Earlier this week, we learned that a huge number of websites had been knocked offline due to an Amazon Web Services outage. Since then, Amazon has been investigating exactly what brought down its widely used platform, finding that a small typo actually caused the downtime.
It turns out that some of Amazon's S3 servers weren't running as well as they should, so a server tech went in to take a look and decided to take some of Amazon's billing servers offline. Unfortunately, one of the commands was entered incorrectly, shutting down a larger number of servers and affecting services that should have remained online.
As for why it took so long for services to get back online, it turns out Amazon's systems haven't been restarted “in many years” so the process of getting everything back up and running took a while. The full post goes into much more detail on the technical ins and outs of the error and how it was fixed but that is essentially the gist of it.

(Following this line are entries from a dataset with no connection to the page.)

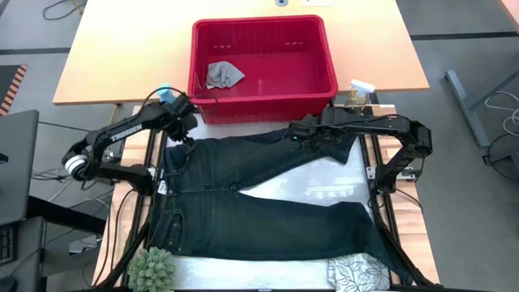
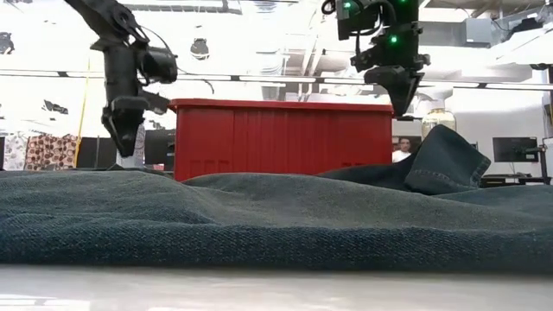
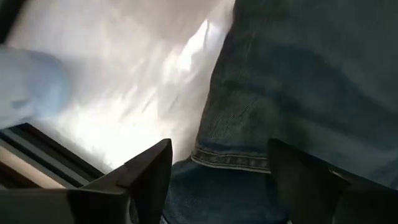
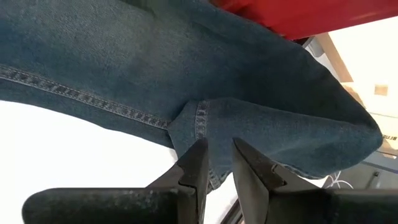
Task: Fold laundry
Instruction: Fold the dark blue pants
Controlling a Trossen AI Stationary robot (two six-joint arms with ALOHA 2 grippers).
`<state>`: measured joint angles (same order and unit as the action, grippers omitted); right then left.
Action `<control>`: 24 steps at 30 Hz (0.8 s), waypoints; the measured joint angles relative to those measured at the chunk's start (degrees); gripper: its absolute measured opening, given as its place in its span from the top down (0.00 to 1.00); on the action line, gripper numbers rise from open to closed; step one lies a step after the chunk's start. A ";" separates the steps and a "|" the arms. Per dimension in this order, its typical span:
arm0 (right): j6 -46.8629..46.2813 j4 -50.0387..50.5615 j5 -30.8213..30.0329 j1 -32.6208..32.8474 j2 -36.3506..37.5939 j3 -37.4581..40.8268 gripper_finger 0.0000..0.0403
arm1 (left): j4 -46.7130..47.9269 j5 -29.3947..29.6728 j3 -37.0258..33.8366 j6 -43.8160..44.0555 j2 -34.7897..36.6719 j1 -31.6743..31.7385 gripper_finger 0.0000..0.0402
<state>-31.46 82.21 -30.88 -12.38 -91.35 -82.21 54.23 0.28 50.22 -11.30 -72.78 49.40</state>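
High view: jeans (image 1: pixel 259 203) spread mid-frame below red basket (image 1: pixel 263 65). Left gripper (image 1: pixel 185 139) spread wide over waistband corner, left of centre. Right gripper (image 1: pixel 293 136) nearly closed above leg hem, holding nothing.

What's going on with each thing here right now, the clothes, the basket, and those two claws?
jeans: spread flat, unfolded, one leg end bunched up.
small grey cloth: crumpled in the red basket.
leaf-print cloth: lying at the table edge.
left gripper: open above the jeans.
right gripper: slightly open, above the jeans, holding nothing.
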 joint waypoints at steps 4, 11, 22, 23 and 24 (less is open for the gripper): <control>0.00 -0.20 0.01 0.00 0.00 0.00 0.76 | 0.27 0.49 0.00 -1.02 -5.71 1.13 0.38; -0.15 -0.22 1.32 0.11 0.00 0.00 0.76 | -0.58 2.21 0.01 -3.76 -11.79 2.69 0.38; 4.34 -0.77 0.39 3.49 0.00 0.00 0.76 | -1.21 -6.61 0.04 -3.79 -12.74 3.15 0.38; 7.79 -1.57 -0.01 3.94 -0.02 0.00 0.76 | -1.21 -6.60 0.04 -4.08 -13.00 3.15 0.38; 12.00 -2.90 -0.06 4.36 -0.02 0.00 0.76 | -1.17 -6.54 0.04 -4.30 -13.30 3.15 0.38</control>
<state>-19.46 79.31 -30.94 -8.03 -91.37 -82.21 53.05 -6.26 50.26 -15.60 -86.09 52.56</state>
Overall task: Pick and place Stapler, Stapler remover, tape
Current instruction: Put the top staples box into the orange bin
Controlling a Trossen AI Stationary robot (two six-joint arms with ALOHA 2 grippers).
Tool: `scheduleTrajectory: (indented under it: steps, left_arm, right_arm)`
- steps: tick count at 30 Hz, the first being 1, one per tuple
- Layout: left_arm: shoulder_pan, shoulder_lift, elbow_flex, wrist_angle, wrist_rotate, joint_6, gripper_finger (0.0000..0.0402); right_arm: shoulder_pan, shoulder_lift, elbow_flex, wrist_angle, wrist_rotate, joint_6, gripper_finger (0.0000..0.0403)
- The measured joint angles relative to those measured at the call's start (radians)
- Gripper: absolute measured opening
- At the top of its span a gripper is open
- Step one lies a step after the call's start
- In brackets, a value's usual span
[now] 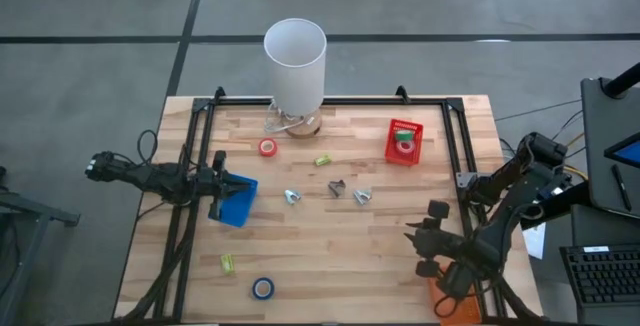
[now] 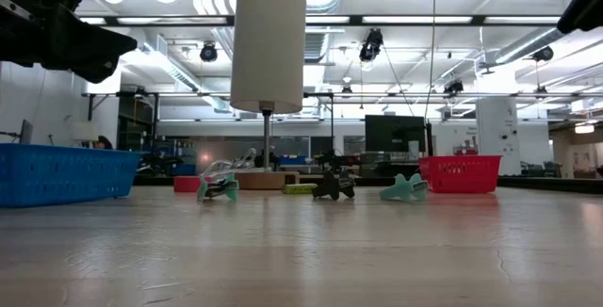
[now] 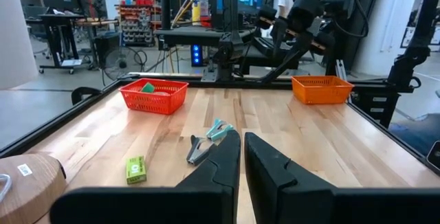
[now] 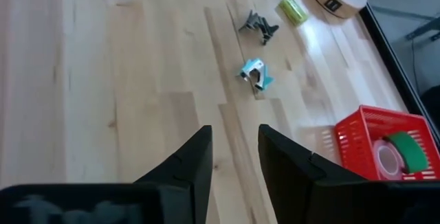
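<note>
Where red bin (image 1: 404,143) sits: green tape (image 1: 404,136) inside.

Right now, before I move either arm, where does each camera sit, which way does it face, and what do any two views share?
High view: overhead, looking straight down on the table; both arms show, left gripper by the blue bin, right gripper near the right edge.
Low view: table height, level toward the lamp; arm parts at the top corners.
Left wrist view: across to the red bin; jaws nearly shut.
Right wrist view: down at the teal staple remover; jaws apart, empty.
Shared: the red bin appears in all four.
</note>
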Motion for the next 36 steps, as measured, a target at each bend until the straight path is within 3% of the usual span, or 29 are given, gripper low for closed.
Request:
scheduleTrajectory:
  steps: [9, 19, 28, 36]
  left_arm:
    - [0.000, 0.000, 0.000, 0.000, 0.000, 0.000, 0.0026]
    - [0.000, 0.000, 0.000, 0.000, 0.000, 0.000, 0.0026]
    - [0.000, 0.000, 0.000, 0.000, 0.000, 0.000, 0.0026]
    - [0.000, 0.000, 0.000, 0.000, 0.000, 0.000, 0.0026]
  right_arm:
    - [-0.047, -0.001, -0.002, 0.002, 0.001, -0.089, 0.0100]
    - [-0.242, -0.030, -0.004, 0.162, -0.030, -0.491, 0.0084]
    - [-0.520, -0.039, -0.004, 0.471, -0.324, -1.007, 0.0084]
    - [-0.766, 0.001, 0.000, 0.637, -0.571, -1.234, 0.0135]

In an effort to ensure this doesn't happen again, Amazon has gone over some changes it is making: “We are making several changes as a result of this operational event. While removal of capacity is a key operational practice, in this instance, the tool used allowed too much capacity to be removed too quickly. We have modified this tool to remove capacity more slowly and added safeguards to prevent capacity from being removed when it will take any subsystem below its minimum required capacity level. This will prevent an incorrect input from triggering a similar event in the future.”
KitGuru Says: While it was quite a surprise to see such a vast amount of websites suddenly knocked offline this week, it appears to have highlighted some issues with Amazon's system which will now be improved.